L’Empire, un « Liberty Ship » transporteur de troupes, par une visi pareille, ça doit être le pied ! C’est la 31 ème fois que je vais effectuer "une plonge" sur cette belle épave, balisée par une bouée cardinale. J’emmène avec moi un nouveau niveau 2, Patrick, et connaissant très bien chacun des 4 morceaux de l’épave, je décide d’essayer pour la première fois de lui faire découvrir en une seule plongée l’épave complète !
Nous descendons dans
une eau verte et limpide le long du mouillage, jusqu’au sable. Effectivement
ce serait dommage de ne pas profiter de cette occasion magnifique de faire
le tour du propriétaire ! Nous sommes par - 27 mètres de
fond prés de la quille de l’étrave de l’épave et j’en
profite pour modifier l’emplacement de l’ancre en la plaçant les
2 pattes sur une tôle verticale, afin de pouvoir la décrocher
sans être obligé de redescendre dessus.
Arrivé à la proue, nous découvrons l’ensemble du pont, tout en remontant en pleine eau. En nous écartant et en nous stabilisant dans l’axe de celui-ci, à une dizaine de mètres à peine du fond, nous parcourons les yeux écarquillés, cette partie avant gisant couchée sur le flanc tribord. Les 2 tourelles bâbord et tribord des canons anti-aériens de 20 mm dont les cartouches parsèment le sable, apparaissent ainsi que les ouvertures sombres des cales avant.

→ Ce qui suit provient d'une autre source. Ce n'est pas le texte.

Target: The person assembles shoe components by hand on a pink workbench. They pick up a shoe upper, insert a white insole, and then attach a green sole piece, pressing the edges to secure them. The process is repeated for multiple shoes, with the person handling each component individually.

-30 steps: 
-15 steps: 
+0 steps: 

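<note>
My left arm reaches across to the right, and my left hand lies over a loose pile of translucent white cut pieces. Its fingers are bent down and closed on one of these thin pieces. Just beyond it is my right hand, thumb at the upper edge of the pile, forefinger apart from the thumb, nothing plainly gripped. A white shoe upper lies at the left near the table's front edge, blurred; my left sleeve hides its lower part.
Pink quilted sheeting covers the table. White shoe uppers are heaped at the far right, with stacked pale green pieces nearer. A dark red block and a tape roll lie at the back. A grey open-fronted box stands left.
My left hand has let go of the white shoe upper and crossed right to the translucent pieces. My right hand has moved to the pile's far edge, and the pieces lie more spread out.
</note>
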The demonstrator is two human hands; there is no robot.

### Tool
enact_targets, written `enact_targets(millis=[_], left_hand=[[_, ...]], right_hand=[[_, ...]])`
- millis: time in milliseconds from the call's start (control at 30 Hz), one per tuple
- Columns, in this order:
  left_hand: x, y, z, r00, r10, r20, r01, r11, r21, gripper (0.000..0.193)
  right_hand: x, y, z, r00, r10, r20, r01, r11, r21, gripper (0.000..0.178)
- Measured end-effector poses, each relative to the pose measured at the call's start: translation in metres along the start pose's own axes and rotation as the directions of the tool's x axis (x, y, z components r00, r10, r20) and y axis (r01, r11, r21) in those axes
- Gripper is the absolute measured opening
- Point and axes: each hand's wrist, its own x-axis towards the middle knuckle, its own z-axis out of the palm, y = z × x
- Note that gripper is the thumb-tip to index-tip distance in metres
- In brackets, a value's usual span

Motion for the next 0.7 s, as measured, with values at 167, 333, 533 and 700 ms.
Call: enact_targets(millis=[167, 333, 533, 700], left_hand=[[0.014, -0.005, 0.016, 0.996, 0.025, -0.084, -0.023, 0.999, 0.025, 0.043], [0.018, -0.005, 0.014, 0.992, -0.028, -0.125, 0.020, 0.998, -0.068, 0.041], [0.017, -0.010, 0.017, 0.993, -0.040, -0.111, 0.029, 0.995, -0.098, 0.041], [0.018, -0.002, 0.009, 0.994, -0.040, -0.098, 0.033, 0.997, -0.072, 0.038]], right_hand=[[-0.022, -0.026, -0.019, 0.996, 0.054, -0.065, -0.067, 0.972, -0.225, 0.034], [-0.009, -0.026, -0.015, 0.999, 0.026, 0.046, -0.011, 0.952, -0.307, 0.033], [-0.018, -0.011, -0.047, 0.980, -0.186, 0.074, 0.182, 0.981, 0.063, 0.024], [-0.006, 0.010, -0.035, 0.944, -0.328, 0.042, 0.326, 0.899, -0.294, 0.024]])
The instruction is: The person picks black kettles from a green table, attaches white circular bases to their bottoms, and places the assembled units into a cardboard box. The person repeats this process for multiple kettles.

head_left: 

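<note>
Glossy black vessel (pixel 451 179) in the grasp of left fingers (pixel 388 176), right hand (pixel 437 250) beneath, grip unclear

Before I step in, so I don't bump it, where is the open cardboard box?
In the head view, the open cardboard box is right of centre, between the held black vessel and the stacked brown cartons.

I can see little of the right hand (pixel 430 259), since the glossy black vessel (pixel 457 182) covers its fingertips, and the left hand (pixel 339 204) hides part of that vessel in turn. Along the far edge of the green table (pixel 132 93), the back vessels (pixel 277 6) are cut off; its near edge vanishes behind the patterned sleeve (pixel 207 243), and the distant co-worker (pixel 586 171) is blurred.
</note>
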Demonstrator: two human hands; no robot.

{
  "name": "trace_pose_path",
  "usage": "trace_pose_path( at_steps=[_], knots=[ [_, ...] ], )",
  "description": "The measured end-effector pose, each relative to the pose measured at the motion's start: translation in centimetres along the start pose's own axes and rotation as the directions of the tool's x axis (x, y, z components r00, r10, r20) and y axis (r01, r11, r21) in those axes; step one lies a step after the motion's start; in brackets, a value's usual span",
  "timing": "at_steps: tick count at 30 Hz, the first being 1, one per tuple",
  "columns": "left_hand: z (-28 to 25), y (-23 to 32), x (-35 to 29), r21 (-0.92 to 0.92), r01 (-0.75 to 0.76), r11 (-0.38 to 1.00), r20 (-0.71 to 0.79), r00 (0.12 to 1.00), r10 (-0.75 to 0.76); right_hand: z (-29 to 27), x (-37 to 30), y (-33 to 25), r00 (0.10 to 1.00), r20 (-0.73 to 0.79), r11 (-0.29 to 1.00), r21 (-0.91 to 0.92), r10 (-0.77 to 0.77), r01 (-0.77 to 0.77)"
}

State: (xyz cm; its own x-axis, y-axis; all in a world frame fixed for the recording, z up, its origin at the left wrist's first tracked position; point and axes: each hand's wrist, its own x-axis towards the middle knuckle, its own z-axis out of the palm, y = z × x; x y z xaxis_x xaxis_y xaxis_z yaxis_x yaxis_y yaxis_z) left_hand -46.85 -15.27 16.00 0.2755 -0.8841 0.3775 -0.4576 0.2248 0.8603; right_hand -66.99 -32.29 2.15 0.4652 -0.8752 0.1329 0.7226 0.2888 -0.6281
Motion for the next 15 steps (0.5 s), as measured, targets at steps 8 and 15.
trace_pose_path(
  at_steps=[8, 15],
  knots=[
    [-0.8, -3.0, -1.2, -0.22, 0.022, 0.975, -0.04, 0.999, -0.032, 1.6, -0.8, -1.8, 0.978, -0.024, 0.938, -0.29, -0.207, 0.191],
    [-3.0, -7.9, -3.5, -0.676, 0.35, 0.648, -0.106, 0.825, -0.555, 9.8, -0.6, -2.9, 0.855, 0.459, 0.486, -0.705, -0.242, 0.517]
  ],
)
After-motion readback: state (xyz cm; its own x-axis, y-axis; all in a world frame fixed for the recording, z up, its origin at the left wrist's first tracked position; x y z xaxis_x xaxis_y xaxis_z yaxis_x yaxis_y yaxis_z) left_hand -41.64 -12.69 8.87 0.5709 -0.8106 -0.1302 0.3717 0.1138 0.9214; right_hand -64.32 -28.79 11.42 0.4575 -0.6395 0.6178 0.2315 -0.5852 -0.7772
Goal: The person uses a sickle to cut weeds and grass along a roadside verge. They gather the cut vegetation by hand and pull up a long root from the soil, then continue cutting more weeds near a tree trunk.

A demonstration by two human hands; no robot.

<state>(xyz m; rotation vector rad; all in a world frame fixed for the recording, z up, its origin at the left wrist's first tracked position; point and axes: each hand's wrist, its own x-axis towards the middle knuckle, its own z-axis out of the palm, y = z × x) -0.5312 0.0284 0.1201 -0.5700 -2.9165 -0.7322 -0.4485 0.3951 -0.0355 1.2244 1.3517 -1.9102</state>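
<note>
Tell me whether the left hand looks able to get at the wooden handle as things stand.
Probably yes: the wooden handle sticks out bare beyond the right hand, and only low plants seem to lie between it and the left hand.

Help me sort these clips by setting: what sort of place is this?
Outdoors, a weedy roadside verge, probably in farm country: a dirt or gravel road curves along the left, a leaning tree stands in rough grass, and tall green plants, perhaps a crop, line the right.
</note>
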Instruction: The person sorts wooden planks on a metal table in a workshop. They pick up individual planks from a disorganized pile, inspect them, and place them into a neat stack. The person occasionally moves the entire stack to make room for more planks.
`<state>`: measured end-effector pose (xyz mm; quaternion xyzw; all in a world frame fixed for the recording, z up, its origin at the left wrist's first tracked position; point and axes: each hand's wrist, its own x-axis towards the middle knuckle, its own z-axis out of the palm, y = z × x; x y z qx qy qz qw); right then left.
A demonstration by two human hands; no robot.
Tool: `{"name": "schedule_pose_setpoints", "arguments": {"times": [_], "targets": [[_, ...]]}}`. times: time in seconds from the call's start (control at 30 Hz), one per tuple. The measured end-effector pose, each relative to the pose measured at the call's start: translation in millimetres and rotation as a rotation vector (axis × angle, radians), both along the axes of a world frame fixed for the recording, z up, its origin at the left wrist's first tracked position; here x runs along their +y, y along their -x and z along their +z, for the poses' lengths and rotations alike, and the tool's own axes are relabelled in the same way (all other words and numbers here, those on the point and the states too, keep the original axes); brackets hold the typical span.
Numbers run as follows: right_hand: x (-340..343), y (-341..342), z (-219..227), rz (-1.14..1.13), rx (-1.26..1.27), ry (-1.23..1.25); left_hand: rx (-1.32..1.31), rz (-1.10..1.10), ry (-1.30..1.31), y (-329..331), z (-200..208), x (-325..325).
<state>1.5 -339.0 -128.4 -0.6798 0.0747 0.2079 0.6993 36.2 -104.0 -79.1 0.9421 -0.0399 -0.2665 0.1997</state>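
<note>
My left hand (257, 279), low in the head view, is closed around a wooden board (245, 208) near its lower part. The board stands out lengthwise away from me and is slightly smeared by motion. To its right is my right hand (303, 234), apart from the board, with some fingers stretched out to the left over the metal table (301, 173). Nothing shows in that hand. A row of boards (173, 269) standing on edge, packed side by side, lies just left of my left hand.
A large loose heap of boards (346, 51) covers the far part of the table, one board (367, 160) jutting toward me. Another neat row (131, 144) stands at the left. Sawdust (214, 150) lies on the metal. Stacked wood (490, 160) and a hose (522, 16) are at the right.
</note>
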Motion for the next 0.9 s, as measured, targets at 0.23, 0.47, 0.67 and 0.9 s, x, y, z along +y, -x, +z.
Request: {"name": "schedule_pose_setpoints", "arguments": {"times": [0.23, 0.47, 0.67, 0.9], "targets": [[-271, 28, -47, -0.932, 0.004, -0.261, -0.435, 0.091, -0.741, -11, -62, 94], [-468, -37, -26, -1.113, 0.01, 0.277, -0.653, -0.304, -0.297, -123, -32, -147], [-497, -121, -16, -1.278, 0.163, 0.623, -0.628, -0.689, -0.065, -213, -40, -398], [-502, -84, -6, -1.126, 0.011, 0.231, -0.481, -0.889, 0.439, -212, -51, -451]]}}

Nous parvenons à la cassure. En dessous de nous, un champ de tôles éparses s’offre à notre vue. Ce sont les restes bien identifiables des parois de la coque. Un coup d’œil en arrière pour prendre l’alignement et nous nous élançons en pleine eau, toujours à demi profondeur.
Déjà au loin apparaît la partie retournée de la coque centrale avec une de ses 2 bordures anti-roulis, la quille, puis sur la gauche à quelques mètres l’ensemble des superstructures, le château avant avec ses emplacements de hublots de façade avant caractéristiques où se trouvait la plaque de construction, le tout retourné tête en bas. Nous pénétrons dans celui-ci et effectuons le tour complet par les coursives. Les réceptacles des douches sont toujours au plafond, un grand miroir nous renvoi nôtre image, et il y a toujours autant de surprenantes découvertes à faire dans cette partie de l’épave qui devient au fur et à mesure des années de plus en plus "branlante".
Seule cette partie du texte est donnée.